Monday, November 26, 2012

Pygmalion: Beginning

On Saturday I started reading Pygmalion (I'm a little behind on the blog entries) by George Bernard Shaw.  Before I start giving you delicious quotes and vocabulary words from this book, I thought I'd give you a little background.
 
Pygmalion is a play published in 1912 by George Bernard Shaw.  It's a short little thing, only around a hundred pages.  Most of you are probably more familiar with the Broadway musical and subsequent film version, both called My Fair Lady.  If you're not, the story goes something like this:
 
Henry Higgins is a diction coach and professor of phonetics in London.  After meeting a young flower girl on the streets named Eliza Doolittle, who has a cockney accent that he finds horrifying, he makes a bet with his friend Colonel Pickering that with six months of lessons, mostly speech lessons, he can pass her off as a duchess at a ball.
 
The title comes from the Greek myth of a sculptor named Pygmalion who falls in love with a statue he creates.  He entreats the goddess Venus to turn her into a living woman, a wish she grants, and then he marries her.  This, of course, is a reference to Henry Higgins "creating" Eliza.
 
This story is significant for a number of reasons.  First of all, from a pop culture perspective, it is entertaining and gave rise to a wonderful play and movie.  Secondly, it is without a doubt a social commentary on the role of women in society, an aspect which was somewhat lost in the adaptations, I feel.  You'll notice, if you're a history buff like me, that this piece was published right at the height of the women's suffrage movement in England.
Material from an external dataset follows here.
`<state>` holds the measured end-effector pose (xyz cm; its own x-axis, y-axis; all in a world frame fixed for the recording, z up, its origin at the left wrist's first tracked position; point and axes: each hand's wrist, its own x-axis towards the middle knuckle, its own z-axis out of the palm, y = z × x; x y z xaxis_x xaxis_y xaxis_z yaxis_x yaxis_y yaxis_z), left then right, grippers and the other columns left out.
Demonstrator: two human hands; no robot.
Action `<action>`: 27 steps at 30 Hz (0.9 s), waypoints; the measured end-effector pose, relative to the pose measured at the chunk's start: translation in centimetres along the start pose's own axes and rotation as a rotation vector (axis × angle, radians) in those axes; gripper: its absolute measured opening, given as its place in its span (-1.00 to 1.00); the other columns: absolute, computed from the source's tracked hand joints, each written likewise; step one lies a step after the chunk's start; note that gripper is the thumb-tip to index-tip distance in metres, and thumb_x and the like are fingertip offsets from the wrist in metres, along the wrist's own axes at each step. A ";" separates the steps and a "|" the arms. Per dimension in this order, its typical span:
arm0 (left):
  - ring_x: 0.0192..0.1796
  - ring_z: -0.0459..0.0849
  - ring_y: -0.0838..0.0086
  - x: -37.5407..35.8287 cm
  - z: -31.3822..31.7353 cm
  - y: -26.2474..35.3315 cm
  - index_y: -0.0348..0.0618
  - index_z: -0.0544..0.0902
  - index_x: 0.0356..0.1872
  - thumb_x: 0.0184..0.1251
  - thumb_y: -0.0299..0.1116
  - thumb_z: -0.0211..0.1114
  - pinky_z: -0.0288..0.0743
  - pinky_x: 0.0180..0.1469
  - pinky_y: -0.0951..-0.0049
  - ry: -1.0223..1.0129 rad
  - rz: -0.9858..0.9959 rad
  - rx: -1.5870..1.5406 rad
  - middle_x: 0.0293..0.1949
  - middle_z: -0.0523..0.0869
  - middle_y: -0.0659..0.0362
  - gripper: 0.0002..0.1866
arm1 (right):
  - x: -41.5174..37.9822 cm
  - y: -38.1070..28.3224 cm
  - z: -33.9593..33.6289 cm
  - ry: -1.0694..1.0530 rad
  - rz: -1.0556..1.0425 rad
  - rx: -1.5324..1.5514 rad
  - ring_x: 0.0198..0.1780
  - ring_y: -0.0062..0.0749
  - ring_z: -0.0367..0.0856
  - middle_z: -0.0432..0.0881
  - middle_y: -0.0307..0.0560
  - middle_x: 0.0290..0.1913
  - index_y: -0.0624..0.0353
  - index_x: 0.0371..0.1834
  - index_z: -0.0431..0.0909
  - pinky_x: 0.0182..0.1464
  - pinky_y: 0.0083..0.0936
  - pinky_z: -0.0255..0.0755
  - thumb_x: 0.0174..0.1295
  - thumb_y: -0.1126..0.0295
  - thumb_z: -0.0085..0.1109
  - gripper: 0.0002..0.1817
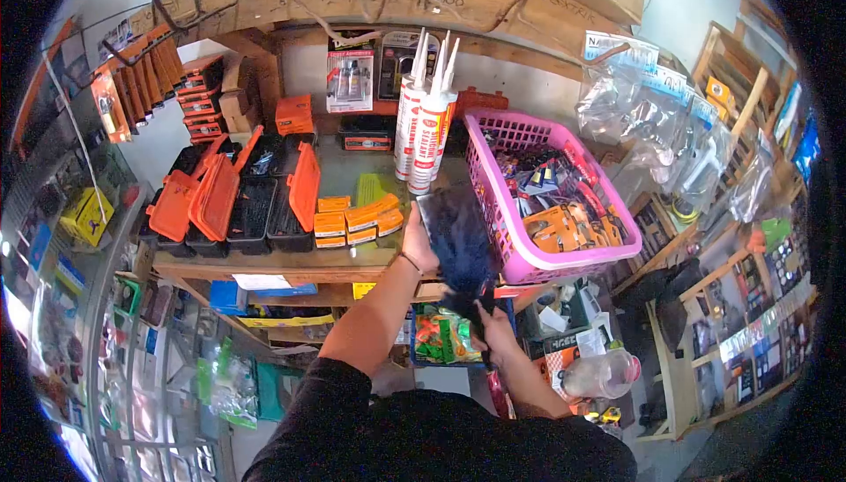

Thirdly, the play, although it is originally set in London and contains the London-specific idea of a cockney girl who learns to speak properly, has had remarkable success being adapted in a variety of languages and countries which proves that class structure and language as a function of that is a very culturally universal phenomenon and one that people can relate to all over the world.
 
I expect this will only take me a couple of days to read, as it is so short, but I'll try to fit in a couple more blog entries about it!